Financial Early Neutral Evaluation (also known as FENE) is an voluntary, confidential and expedited evaluative process designed to facilitate prompt dispute resolution of financial issues in divorce matters, such as property, debt, child support, and spousal maintenance.

There are several benefits to the use of an FENE. Through this process, both parties have the opportunity to hear a neutral opinion from an experienced professional as to each party’s likelihood of success at trial. Similarly, the FENE process helps parties focus on the issues of the case in a confidential, settlement-oriented, and non-confrontational environment. FENE can help cases resolve quickly and can save parties thousands in attorney fees and court costs.
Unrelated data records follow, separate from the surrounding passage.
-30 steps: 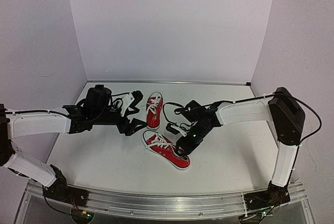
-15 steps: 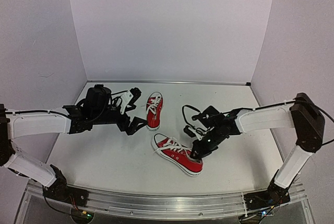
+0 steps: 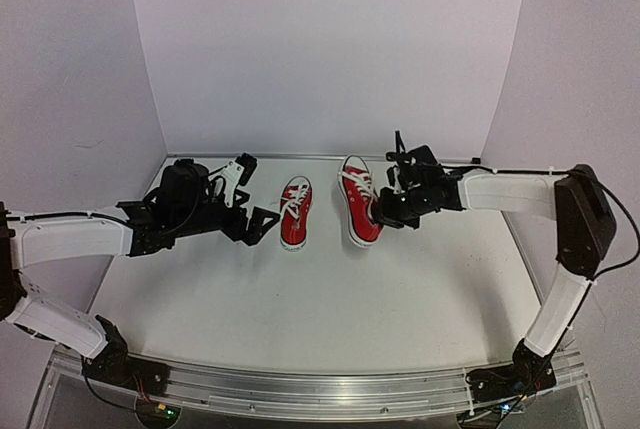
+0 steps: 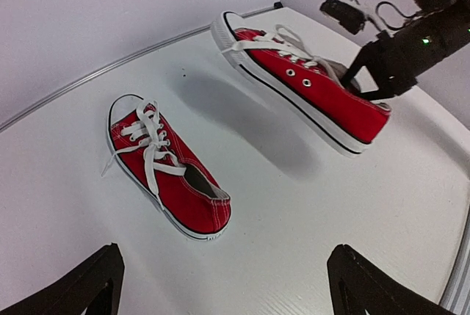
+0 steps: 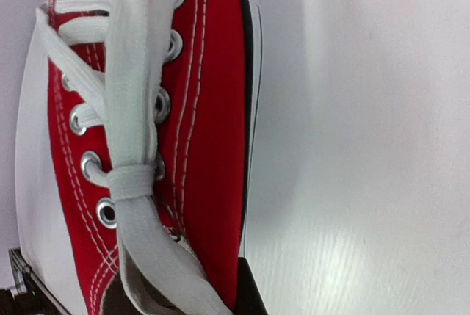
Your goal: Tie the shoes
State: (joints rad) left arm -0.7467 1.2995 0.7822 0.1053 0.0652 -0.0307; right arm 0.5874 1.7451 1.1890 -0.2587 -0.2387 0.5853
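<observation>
Two small red sneakers with white laces and white soles. One shoe [image 3: 295, 211] lies on the table with loose laces, toe toward the back wall; it also shows in the left wrist view [image 4: 167, 175]. My left gripper [image 3: 255, 194] is open and empty just left of it, its fingertips [image 4: 95, 285] near the heel. My right gripper [image 3: 385, 209] is shut on the heel side of the other shoe [image 3: 358, 211] and holds it off the table, right of the first shoe, where it casts a shadow [image 4: 305, 84]. In the right wrist view this shoe [image 5: 147, 131] fills the left half, and one dark finger [image 5: 251, 294] presses its side.
White table [image 3: 330, 299] enclosed by white walls at the back and sides. A metal rail [image 3: 320, 389] runs along the near edge. The right arm's cable [image 4: 360, 17] hangs behind the held shoe.
My right gripper has carried its shoe from the front centre up and back to beside the other shoe, turning the toe toward the back wall. My left gripper has shifted slightly.
</observation>
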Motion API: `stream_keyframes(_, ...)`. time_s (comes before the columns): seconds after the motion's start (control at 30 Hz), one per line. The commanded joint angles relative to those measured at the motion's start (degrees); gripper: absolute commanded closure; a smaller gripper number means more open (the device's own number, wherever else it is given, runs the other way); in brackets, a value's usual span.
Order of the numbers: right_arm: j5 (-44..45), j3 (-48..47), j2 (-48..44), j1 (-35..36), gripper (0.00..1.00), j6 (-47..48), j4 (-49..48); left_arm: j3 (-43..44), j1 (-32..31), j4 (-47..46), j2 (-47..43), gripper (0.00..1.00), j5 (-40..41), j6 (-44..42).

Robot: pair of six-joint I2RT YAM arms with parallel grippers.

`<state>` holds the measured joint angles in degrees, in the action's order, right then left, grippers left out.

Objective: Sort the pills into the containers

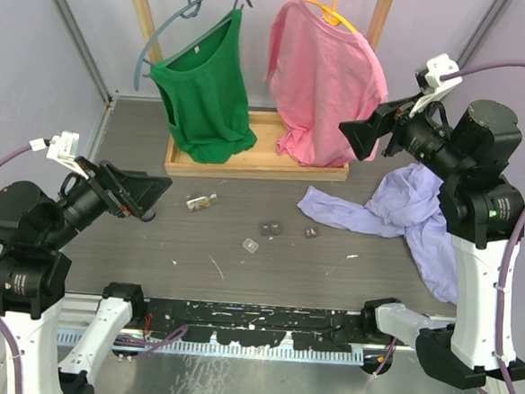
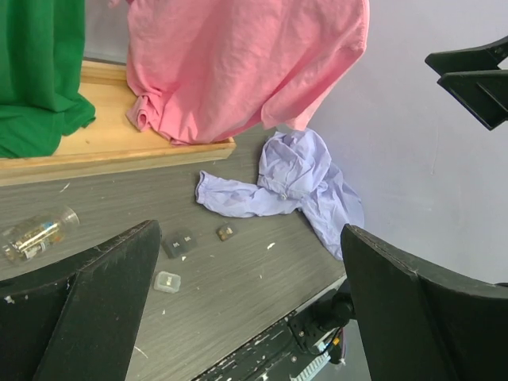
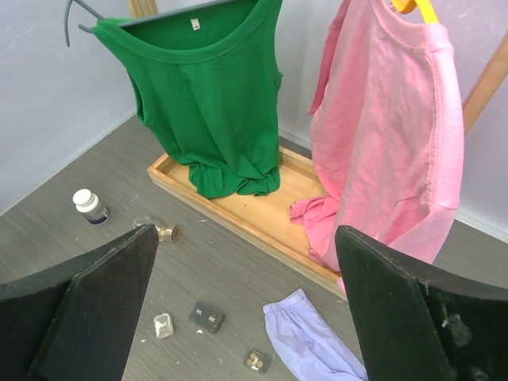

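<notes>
Tiny containers lie mid-table: a dark double tub [image 1: 271, 226], a dark tub [image 1: 311, 232] with yellowish pills in it, and a clear tub [image 1: 250, 245]. They show in the left wrist view (double tub [image 2: 180, 243], pill tub [image 2: 225, 232], clear tub [image 2: 167, 281]) and the right wrist view (double tub [image 3: 207, 317], pill tub [image 3: 255, 361], clear tub [image 3: 163, 325]). A clear vial [image 1: 201, 202] lies on its side. My left gripper [image 1: 157, 199] is open, empty and raised at the left. My right gripper [image 1: 357, 136] is open, empty and high at the right.
A wooden rack base [image 1: 256, 165] at the back holds a green top [image 1: 203, 85] and a pink shirt [image 1: 325, 75] on hangers. A lavender cloth [image 1: 396, 215] lies crumpled at the right. A white-capped pill bottle [image 3: 90, 205] stands at the far left.
</notes>
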<state>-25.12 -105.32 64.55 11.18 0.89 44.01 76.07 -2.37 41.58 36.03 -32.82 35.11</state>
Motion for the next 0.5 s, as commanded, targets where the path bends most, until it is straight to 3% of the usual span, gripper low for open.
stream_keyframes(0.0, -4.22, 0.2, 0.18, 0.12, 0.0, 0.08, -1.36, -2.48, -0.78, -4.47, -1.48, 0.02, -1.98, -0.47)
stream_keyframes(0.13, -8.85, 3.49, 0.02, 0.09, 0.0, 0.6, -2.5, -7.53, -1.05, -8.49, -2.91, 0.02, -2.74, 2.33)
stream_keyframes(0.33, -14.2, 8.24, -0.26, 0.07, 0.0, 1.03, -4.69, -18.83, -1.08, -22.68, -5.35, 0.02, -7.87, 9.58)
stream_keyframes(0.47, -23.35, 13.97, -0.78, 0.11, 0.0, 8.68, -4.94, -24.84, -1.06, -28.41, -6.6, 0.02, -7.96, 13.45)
To begin the FENE process, an experienced attorney or accountant (“the evaluator”) is assigned to the case via selection of the parties with their counsel at the Initial Case Management Conference (ICMC). Thereafter, the parties reach out to the evaluator to schedule the FENE. Sometimes, a brief telephone call is scheduled between the evaluator and the attorneys or parties (if unrepresented), to briefly discuss the case issues. The first meeting with the evaluator typically occurs 30-60 days after the ICMC and typically lasts 3-4 hours in length. During the FENE, the parties will present the important financial issues in the case to the evaluator. Depending on the complexity of the issues, the parties may meet with the evaluator for more than one session. During the FENE, the evaluator will provide immediate feedback about the parties’ case, and settlement possibilities will be explored.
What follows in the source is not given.